● Exercise requirements
Reproduce, please, only the lines from the first line below to the line containing "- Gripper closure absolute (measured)", inclusive.

● Collected data
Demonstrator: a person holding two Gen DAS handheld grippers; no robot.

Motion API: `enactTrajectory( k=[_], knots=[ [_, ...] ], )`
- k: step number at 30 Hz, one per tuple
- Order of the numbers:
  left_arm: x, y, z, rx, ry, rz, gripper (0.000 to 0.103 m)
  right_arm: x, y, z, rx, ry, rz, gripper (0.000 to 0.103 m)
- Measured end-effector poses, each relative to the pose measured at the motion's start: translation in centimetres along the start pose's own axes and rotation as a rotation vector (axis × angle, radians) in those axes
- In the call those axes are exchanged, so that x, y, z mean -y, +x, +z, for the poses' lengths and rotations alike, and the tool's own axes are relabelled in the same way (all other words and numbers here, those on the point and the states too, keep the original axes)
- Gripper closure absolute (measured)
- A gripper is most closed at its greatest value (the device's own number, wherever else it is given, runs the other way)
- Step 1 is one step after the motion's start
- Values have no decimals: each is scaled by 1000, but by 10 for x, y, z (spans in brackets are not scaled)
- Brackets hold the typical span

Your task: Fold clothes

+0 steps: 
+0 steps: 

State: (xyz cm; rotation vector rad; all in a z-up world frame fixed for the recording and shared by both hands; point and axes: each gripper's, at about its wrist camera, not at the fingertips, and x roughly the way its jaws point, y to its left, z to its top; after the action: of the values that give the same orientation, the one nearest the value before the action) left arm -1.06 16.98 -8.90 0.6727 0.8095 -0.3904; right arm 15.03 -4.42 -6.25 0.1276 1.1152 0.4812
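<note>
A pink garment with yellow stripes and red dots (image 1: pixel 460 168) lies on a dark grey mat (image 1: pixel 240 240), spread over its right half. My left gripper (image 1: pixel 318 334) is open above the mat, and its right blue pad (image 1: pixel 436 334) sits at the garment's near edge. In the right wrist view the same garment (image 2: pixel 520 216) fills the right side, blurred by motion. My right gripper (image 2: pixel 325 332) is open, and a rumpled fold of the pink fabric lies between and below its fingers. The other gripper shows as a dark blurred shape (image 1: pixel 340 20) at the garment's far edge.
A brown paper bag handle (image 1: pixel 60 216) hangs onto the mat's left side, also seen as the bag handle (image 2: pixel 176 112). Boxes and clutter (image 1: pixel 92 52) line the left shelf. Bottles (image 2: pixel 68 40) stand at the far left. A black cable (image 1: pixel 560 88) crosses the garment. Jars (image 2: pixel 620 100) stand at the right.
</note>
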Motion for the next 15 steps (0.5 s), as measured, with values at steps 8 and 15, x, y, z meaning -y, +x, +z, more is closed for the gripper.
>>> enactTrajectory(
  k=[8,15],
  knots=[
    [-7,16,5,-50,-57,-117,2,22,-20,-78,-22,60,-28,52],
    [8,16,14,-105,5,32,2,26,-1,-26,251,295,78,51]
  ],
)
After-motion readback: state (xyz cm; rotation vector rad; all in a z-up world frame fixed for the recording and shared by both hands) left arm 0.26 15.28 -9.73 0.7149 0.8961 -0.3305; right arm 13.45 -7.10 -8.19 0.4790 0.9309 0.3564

● Exercise result
Demonstrator: a person holding two Gen DAS handheld grippers; no robot.

Motion API: `enactTrajectory( k=[_], knots=[ [_, ...] ], )`
- k: step number at 30 Hz, one per tuple
- Order of the numbers:
  left_arm: x, y, z, rx, ry, rz, gripper (0.000 to 0.103 m)
  right_arm: x, y, z, rx, ry, rz, gripper (0.000 to 0.103 m)
- Measured end-effector poses, each relative to the pose measured at the motion's start: translation in centimetres along the start pose's own axes and rotation as a rotation vector (axis × angle, radians) in those axes
- In the call those axes are exchanged, so that x, y, z mean -y, +x, +z, for the poses' lengths and rotations alike, and the tool's own axes are relabelled in the same way (all other words and numbers here, those on the point and the states too, keep the original axes)
- Gripper closure absolute (measured)

The output contains nothing more.